Costs related to handling more challenging gas streams are becoming a structural part of the expense base. Kinetik Holdings Inc. reached a Final Investment Decision (FID) on the acid gas injection (AGI) project at Kings Landing during Q3 2025. This project is designed to sequester high levels of H2S and CO2, positioning Kinetik Holdings Inc. to handle increasingly sour gas. The expected in-service date for this specific AGI project is year-end 2026.
Finally, you have the overhead costs. Management has been applying a high level of scrutiny to spending across the board. This includes:
- Vigilant focus on General and Administrative (G&A) spending.
- Scrutiny on costs related to integrating recent acquisitions and projects.
They are definitely keeping a tight lid on non-operational costs while funding major infrastructure builds.
Kinetik Holdings Inc. (KNTK) - Canvas Business Model: Revenue Streams
Kinetik Holdings Inc. generates revenue primarily through fee-based services across its two main operating segments: Midstream Logistics and Pipeline Transportation.
The Midstream Logistics segment encompasses several core revenue-generating activities, including fee-based revenue from natural gas gathering, compression, and processing, alongside revenue from crude oil and water gathering services. For the third quarter of 2025, this segment delivered an Adjusted EBITDA of $151 million.
Gas service revenues, which are reported net of cost of sales for certain volumes where Kinetik Holdings Inc. acts as principal, totaled $224.1 million for the nine months ended September 30, 2025. This compares to $159.4 million for the same nine-month period in 2024.
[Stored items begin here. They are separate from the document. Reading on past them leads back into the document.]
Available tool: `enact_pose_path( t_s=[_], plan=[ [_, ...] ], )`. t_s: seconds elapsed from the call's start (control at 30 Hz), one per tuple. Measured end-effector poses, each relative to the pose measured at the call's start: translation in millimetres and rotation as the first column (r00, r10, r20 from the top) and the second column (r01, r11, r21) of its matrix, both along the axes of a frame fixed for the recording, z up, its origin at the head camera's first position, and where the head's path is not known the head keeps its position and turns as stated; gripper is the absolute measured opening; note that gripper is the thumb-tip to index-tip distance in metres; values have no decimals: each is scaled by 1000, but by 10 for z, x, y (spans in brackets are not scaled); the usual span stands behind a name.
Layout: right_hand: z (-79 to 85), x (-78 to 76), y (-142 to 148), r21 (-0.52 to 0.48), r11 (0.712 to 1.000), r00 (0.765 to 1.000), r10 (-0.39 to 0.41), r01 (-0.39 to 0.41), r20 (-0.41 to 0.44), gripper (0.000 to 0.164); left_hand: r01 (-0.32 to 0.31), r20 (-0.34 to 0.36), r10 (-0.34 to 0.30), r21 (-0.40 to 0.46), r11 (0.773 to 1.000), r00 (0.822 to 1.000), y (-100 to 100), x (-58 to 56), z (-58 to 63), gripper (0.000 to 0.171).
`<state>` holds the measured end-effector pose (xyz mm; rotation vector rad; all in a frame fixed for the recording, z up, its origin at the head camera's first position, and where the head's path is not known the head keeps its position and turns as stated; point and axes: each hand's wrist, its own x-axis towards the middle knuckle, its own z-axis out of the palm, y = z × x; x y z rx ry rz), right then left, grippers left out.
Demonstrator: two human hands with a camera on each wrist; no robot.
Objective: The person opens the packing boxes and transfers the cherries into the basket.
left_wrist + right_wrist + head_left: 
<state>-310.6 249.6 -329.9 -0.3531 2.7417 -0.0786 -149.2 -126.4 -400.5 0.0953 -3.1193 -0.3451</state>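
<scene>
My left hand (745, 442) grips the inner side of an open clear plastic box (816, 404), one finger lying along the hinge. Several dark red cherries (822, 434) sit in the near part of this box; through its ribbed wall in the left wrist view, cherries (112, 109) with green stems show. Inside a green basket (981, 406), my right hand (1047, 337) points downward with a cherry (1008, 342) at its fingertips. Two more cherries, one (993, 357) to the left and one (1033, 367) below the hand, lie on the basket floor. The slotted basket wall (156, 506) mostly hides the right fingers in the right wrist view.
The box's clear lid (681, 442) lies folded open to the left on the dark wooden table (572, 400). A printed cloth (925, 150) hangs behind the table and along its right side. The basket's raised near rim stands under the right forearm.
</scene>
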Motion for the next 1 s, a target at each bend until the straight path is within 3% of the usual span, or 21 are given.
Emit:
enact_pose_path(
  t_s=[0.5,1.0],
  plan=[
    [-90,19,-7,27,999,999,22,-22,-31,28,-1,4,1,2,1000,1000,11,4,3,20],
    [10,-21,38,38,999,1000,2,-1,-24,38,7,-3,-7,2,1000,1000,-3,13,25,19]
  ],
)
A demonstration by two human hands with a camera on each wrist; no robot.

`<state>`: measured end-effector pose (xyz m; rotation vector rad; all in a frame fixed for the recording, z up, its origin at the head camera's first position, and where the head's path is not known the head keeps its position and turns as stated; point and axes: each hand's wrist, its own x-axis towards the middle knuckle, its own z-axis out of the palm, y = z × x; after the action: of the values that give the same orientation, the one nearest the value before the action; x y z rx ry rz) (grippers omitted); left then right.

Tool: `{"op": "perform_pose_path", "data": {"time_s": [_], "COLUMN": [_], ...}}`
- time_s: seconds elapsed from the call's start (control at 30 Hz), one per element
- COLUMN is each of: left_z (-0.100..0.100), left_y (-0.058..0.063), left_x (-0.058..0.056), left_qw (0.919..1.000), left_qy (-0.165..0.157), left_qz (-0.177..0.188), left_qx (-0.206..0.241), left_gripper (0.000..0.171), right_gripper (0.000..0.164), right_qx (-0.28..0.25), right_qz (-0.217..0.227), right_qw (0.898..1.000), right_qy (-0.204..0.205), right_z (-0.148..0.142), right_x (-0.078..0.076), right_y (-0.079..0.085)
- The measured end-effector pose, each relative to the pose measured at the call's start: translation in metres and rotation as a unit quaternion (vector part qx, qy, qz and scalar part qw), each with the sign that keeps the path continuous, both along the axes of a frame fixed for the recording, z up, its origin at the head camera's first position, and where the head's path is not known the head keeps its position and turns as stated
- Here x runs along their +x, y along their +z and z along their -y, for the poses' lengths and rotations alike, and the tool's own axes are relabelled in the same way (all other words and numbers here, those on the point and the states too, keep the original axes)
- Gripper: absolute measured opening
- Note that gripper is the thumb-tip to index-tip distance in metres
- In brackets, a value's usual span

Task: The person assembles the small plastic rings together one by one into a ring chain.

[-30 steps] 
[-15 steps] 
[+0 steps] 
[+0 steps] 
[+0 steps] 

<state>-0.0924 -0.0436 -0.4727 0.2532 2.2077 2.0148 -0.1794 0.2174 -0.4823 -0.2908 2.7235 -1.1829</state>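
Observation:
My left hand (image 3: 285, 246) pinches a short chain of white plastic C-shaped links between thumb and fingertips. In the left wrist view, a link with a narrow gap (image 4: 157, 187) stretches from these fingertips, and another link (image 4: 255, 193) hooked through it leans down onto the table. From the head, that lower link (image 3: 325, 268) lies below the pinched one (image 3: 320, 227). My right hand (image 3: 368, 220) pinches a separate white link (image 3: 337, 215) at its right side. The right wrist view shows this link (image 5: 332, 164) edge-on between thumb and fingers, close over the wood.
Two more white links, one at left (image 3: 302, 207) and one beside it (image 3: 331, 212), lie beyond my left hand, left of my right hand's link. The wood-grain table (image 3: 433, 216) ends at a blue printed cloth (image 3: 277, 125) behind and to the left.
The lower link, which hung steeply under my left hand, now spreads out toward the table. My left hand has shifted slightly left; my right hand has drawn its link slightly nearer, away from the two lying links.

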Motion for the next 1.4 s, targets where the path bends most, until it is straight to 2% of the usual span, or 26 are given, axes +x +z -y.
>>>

The Pipeline Transportation segment, which includes assets like the EMI pipelines and the Delaware Link Pipeline, contributed an Adjusted EBITDA of $95 million for the third quarter of 2025.
Here's a quick look at the segment performance metrics for Q3 2025:
| Segment/Metric | Financial Amount (Q3 2025) |
| Total Adjusted EBITDA | $242.6 million |
| Midstream Logistics Segment Adjusted EBITDA | $151 million |
| Pipeline Transportation Segment Adjusted EBITDA | $95 million |
The company's overall financial outlook is reflected in its revised full-year 2025 guidance. Kinetik Holdings Inc. now estimates full-year 2025 Adjusted EBITDA to be between $965 million and $1.005 billion.
Other relevant financial data points for the nine months ended September 30, 2025, include:
- Adjusted EBITDA for the nine months ended September 30, 2025: $735.6 million.
- Distributable Cash Flow for the nine months ended September 30, 2025: $468.8 million.
- Free Cash Flow for the nine months ended September 30, 2025: $179.2 million.
- Reported Q3 2025 revenue: $464.0M.